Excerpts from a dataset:
⁂
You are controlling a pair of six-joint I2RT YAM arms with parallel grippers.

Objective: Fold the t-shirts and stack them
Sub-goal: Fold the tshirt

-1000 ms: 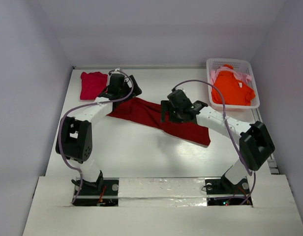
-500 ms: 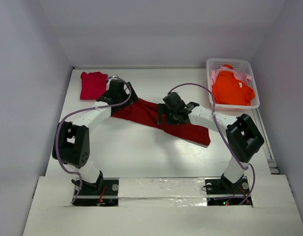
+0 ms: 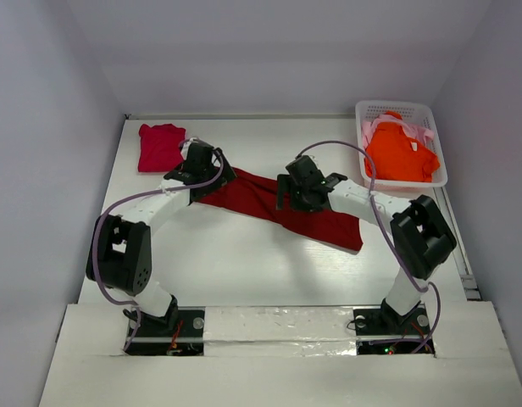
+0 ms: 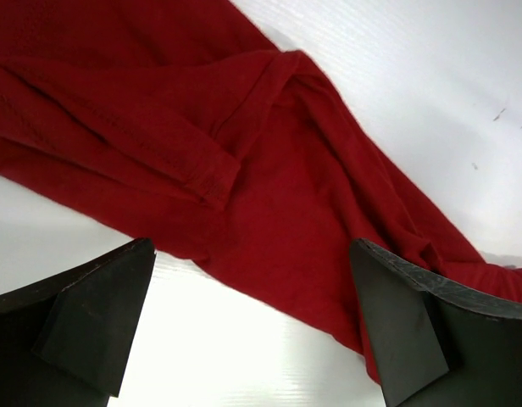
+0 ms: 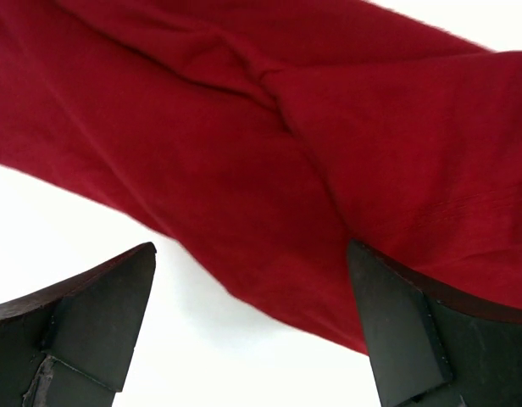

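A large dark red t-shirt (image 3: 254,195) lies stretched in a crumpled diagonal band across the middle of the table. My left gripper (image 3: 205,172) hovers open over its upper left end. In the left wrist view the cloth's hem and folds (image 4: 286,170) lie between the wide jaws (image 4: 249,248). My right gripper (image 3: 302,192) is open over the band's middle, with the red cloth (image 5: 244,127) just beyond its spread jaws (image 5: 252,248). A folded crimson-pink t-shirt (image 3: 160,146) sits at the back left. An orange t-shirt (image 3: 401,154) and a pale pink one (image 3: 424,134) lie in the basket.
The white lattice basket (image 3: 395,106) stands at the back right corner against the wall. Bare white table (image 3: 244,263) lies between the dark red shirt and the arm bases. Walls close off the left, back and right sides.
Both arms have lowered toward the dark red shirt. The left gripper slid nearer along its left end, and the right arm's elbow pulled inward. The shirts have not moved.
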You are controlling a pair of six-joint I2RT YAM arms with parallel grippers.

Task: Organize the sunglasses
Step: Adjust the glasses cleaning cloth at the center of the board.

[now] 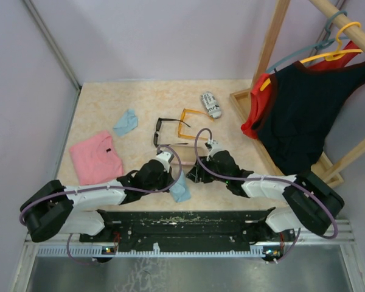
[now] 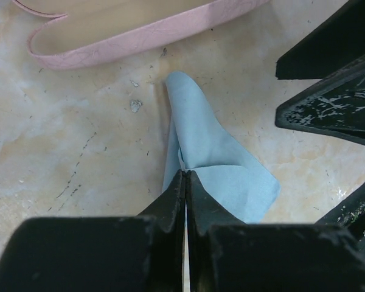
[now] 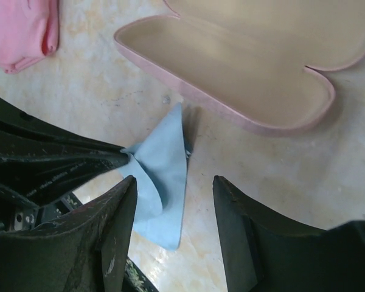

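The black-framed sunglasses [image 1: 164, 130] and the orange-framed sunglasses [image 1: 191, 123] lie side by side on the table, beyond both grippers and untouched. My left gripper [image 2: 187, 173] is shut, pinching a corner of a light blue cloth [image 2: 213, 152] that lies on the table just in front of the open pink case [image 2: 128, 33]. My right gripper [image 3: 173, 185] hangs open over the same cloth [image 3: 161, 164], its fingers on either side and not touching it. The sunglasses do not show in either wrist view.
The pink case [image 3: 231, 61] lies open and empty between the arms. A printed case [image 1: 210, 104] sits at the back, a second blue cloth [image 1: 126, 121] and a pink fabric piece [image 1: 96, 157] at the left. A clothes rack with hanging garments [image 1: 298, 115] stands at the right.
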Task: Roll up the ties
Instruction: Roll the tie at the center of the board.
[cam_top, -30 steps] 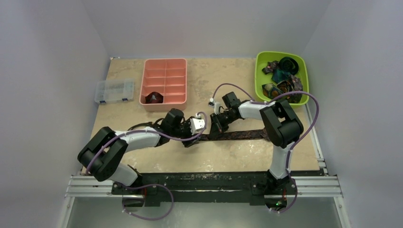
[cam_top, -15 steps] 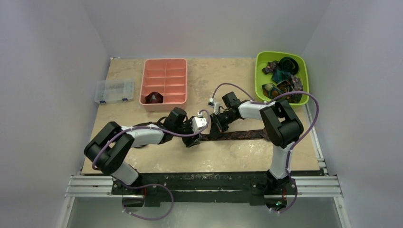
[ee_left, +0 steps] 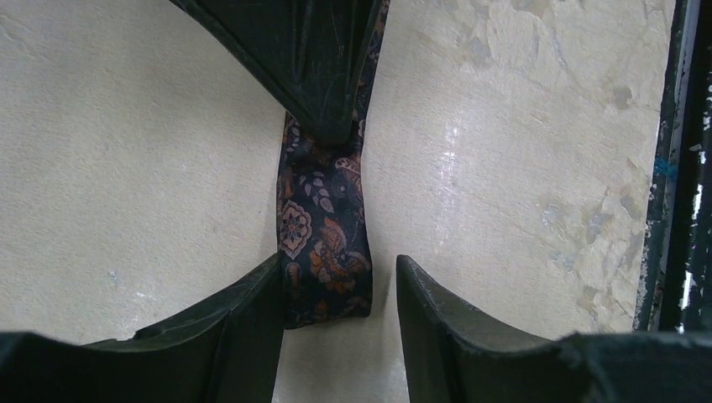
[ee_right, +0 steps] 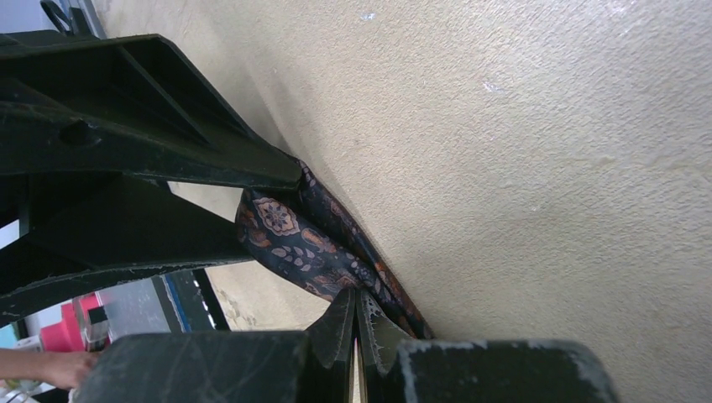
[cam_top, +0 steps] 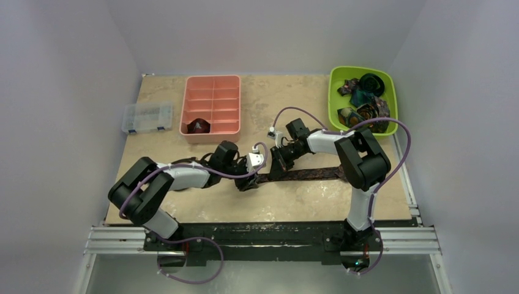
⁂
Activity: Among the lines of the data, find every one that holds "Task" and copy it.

Exercise answer:
Task: Organize the sunglasses
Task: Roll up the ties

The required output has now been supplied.